Q: Can you define "inefficient"?
A: That’s a good question, and it’s actually important because it speaks to the fact that most of these COMT imaging studies use the N-back test, which is a working memory test I’m not sure you’re familiar with. And what has been seen fairly consistently is for the same level of performance—meaning accuracy on the task—individuals who have the Val allele need to activate more of the prefrontal cortex. So that’s what has led to this inefficiency model of prefrontal activation.
Now this idea differs, and in some very important ways, from the task that we use in our study, which is another working memory test, but what we were looking at was the recruitment of the prefrontal cortex in response to increasing working memory loads. And the reason increased activity as opposed to decreased activity at the same level of performance is considered beneficial in our study is that previous studies by Dara Manoach and others showed that in schizophrenia patients, those who are able to activate more dorsolateral prefrontal cortex, are able to perform better on a test. Overall, this points to the importance of considering
prefrontal activation within the context of task that is being used in the study.
Q: You said that the Val polymorphism has effects on brain activation. How consistently has that been found in both schizophrenia and normal subjects?
A: Pretty much every study has shown the same thing. Exceptions have been under circumstances where other factors may be influencing prefrontal dopamine signaling.

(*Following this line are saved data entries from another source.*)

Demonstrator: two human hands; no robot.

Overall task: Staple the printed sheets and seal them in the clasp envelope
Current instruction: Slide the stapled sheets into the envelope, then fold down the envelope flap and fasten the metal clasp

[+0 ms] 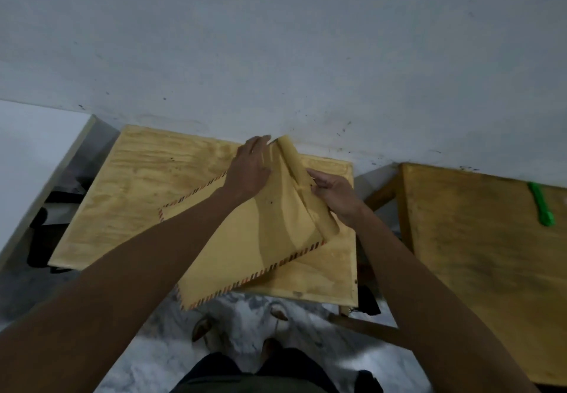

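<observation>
We judge the sealing step underway: our left hand (250, 165) presses flat-fingered on the clasp envelope (245, 239) while our right hand (334, 194) pinches its flap (302, 177), which next needs folding down onto the clasp.

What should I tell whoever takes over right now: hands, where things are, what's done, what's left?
Left hand: flat, pressing the envelope near its flap end.
Right hand: fingers on the flap, folding it over.
Envelope lies on the left table, one corner overhanging the near edge. Green stapler sits on the right table.
Done: no sheets are visible outside, so they're probably stapled and inside.
Left: press the flap flat and fasten it.
</observation>
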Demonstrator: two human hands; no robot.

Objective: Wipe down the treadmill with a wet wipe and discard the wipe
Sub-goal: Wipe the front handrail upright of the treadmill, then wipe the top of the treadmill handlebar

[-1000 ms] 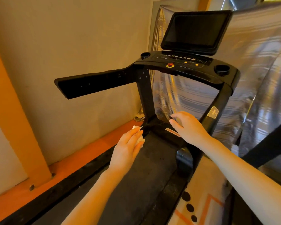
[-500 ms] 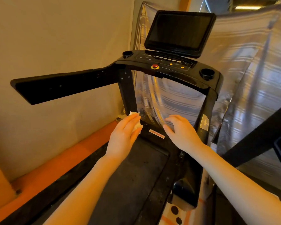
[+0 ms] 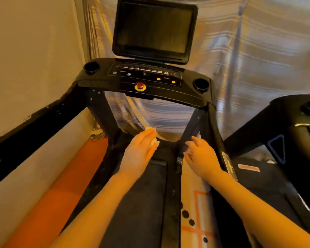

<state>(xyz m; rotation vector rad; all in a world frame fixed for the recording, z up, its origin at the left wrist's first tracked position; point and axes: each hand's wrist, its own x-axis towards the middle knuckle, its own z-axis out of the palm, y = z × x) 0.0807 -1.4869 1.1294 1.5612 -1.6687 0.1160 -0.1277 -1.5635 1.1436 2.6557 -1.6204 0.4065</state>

As we know from basic studies of primates and other human studies, basically the relationship between prefrontal dopamine signaling and how well the prefrontal cortex is functioning is not linear: it’s shaped like an inverted U.
So in general, schizophrenia patients are more on the left low dopamine side of the inverted U, whereas healthy controls are well to the apex, at that point of optimal function. However—and this is a very nice paper from Mattay and colleagues in Danny Weinberger's group a couple of years ago—if you give healthy subjects amphetamine, which increases availability of dopamine, what happens is that the Val allele carriers or Val/Val subjects improve, whereas Met/Met individuals get worse. And the idea behind that is that with the amphetamine, the Met/Met subjects get shifted to the right side of the inverted U curve, and therefore begin to show less optimal patterns of reactivation.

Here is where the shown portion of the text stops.